O noticiário dessa semana e o editorial do Estadão de 4-08-07 deram destaque as medidas que o governo do Estado vai adotar para melhorar e a eficiência da CDHU e sanar as denúncias de corrupção que envolveram a empresa recentemente.
E logo aparecem as fórmulas neoliberais de enxugamento da estrutura pública de atendimento a um dos problemas mais graves enfrentados pela população de baixa renda.
Logo agora que se avança na política habitacional em todos os níveis de governo, depois da lei do Estatuto da Cidade que garantiu o direito à moradia urbana com qualidade, que crescem os programas de regularização de áreas, de requalificação dos cortiços e produção de habitação na área central, invertendo a lógica dos antigos conjuntos do BNH que segregava a pobreza nas periferias urbanas.
Quando se vislumbra um grande investimento na área habitacional pelo PAC do Governo Federal, o Governo do Estado vem falar em enxugar a CDHU, por ineficiência ou suposta corrupção.
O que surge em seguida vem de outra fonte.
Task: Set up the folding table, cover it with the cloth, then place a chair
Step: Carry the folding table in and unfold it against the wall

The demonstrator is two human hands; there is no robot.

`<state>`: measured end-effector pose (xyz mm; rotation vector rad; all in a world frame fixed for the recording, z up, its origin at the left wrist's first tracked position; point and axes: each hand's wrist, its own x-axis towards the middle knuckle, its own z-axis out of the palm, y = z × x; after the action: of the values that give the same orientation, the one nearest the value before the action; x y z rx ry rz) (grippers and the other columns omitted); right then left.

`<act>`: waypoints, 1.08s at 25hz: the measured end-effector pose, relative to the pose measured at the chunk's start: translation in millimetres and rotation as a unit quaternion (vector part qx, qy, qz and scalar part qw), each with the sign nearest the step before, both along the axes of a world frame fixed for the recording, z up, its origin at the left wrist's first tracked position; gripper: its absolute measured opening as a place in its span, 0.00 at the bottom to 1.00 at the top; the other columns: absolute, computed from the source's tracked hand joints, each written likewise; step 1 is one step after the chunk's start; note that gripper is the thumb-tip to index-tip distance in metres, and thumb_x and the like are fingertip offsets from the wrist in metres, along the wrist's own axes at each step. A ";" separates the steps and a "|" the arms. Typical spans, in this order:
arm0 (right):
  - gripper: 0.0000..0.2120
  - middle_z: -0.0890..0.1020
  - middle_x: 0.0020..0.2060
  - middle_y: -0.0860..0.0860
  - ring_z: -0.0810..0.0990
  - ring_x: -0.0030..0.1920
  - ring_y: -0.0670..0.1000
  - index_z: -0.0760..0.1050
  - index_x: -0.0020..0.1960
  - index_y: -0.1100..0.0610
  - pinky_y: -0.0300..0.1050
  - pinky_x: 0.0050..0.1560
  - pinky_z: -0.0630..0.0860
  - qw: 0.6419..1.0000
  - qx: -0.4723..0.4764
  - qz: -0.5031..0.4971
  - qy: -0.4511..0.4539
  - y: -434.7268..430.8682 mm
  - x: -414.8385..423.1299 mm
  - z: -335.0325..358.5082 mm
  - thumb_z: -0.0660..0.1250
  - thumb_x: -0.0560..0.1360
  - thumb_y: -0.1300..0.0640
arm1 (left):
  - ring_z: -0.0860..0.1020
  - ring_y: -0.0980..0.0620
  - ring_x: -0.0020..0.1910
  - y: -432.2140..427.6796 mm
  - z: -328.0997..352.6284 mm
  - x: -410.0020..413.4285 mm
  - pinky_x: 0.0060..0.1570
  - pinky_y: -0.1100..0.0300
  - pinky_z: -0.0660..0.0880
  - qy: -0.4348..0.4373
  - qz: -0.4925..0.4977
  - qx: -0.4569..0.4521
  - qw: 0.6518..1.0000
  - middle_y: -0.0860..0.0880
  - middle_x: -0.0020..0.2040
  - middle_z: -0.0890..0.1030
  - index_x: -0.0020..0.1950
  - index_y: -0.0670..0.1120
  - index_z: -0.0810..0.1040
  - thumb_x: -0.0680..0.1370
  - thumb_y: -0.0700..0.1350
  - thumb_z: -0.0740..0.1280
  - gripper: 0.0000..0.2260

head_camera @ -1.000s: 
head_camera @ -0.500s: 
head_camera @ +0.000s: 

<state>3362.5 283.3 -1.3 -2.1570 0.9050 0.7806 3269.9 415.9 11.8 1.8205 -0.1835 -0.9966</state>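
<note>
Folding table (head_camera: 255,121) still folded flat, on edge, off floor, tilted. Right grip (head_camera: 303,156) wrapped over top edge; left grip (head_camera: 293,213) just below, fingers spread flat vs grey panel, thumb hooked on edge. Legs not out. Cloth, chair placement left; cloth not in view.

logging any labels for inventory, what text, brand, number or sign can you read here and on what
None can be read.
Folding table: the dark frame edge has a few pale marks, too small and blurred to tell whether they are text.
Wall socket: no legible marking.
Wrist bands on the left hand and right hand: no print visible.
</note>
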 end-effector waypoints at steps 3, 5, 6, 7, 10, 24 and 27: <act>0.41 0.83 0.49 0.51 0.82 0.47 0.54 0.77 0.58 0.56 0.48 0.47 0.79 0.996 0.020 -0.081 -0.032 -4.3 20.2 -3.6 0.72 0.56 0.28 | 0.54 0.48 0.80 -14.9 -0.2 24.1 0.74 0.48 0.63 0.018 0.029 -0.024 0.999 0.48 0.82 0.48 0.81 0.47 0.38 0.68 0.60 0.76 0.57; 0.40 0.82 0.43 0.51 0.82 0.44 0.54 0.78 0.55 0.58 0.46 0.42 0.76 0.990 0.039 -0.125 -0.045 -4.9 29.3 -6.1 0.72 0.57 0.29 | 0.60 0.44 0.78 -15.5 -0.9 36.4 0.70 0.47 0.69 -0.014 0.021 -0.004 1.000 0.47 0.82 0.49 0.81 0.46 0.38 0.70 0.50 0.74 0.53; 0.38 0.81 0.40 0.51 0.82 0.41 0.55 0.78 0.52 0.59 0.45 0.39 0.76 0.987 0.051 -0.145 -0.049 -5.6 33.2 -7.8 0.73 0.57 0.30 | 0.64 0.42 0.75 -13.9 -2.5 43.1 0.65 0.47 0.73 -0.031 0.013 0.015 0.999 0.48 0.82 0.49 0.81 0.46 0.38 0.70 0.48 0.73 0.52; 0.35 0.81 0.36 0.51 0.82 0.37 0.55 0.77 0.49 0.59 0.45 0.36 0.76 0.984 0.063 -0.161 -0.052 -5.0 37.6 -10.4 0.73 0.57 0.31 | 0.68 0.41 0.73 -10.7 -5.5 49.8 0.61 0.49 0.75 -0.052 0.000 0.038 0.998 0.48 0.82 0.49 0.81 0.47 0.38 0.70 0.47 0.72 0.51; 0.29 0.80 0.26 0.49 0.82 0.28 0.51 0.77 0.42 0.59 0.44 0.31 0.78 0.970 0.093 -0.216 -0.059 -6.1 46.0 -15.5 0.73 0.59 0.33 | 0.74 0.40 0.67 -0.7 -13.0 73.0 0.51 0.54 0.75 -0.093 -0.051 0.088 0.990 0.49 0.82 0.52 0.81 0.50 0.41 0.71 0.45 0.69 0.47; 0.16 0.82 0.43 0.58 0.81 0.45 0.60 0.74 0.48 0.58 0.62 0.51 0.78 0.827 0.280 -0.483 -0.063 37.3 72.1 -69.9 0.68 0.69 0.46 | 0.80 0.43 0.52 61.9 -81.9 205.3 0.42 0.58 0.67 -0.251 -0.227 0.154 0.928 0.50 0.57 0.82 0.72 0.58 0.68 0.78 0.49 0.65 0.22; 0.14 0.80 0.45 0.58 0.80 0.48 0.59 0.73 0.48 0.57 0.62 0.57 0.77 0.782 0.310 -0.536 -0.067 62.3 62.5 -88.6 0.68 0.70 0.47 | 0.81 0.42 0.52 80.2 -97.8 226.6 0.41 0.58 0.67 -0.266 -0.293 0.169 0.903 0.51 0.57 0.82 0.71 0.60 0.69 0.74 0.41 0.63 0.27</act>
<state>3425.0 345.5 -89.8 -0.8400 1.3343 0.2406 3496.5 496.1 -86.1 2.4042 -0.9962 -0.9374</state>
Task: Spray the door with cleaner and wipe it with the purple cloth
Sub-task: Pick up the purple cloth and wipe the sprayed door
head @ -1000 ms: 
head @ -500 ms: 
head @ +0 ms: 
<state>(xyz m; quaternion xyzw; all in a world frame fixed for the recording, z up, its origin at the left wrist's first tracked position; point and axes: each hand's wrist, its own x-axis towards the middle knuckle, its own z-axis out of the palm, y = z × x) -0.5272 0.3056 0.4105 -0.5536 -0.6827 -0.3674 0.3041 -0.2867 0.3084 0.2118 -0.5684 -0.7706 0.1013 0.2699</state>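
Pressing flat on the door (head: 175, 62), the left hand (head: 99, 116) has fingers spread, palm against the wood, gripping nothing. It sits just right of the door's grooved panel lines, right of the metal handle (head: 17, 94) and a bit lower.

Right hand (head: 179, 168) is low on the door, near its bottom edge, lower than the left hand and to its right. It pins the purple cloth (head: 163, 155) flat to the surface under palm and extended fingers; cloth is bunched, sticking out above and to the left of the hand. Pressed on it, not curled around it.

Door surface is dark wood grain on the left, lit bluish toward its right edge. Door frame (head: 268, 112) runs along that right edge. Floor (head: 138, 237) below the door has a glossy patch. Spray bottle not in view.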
Além disso, desqualifica a produção de quatro décadas de política habitacional que com todos os seus problemas operacionais, foi uma empresa que consolidou uma visão técnica e vem experimentando a diversidade de programas e alternativas para a solução de problemas habitacionais.
Se avanços houveram, estes se devem ao empenho da equipe técnica que buscou alternativas, dialogou com os movimentos populares, entendeu suas demandas, e se mais não fez, foi porque, aqueles que tem o poder de decisão por vezes atropelam a melhor técnica por interesses políticos eleitorais localizados em detrimento das políticas públicas de largo alcance.
A proposta mágica propõe entregar o galinheiro para as raposas. Será que o Governo não aprendeu com o buraco do Metrô? Empresas contratadas fiscalizando obras públicas?
O interesses das empreiteiras conflitam diariamente com a visão dos técnicos do setor público que tentam garantir a qualidade da produção pública contra padrões construtivos diferenciados que insistem em reduzir uma fiada de tijolos no pé direito das construções e se não fosse a resistência dos técnicos do setor público de habitação, como a CDHU, as habitações em São Paulo se tornariam verdadeiros “iglus” para justificar a viabilidade econômica.
Além disso critica-se a existência de escritórios regionais, ora, não se pode jogar fora a criança com a água suja do banho. O clientelismo na máquina pública com apadrinhados em cargos de decisão, sempre se prestaram a aqueles que não valorizam as funções de Estado e a alternância de poder e troca de responsáveis pelas políticas públicas, provocam a descontinuidade nos programas.
O princípio de democratização do Estado há muito vem incentivando a descentralização administrativa, mas parece que este não é um objetivo do atual governo estadual. É evidente que é necessário aumentar a eficiência do Estado e da CDHU, mas, isto significa investir mais, e não menos, na elaboração técnica e na política de subsídios para atender a demanda de mais baixa renda com qualidade.
Está na hora de um basta a esta visão neoliberal e aumentar a capacidade de realização do Estado com a realização de concursos públicos e valorização da produção técnico científica nos órgãos públicos em detrimento do clientelismo político e do desmonte do Estado que só serve aos interesses privados.
*Arquiteta, Doutora pela Faculdade de Arquitetura e Urbanismo da USP. Especialista em renovação de centros históricos pelo IHS – Institute For Housing and Development Studies de Rotterdam, Holanda. Membro do Comitê Paulistano.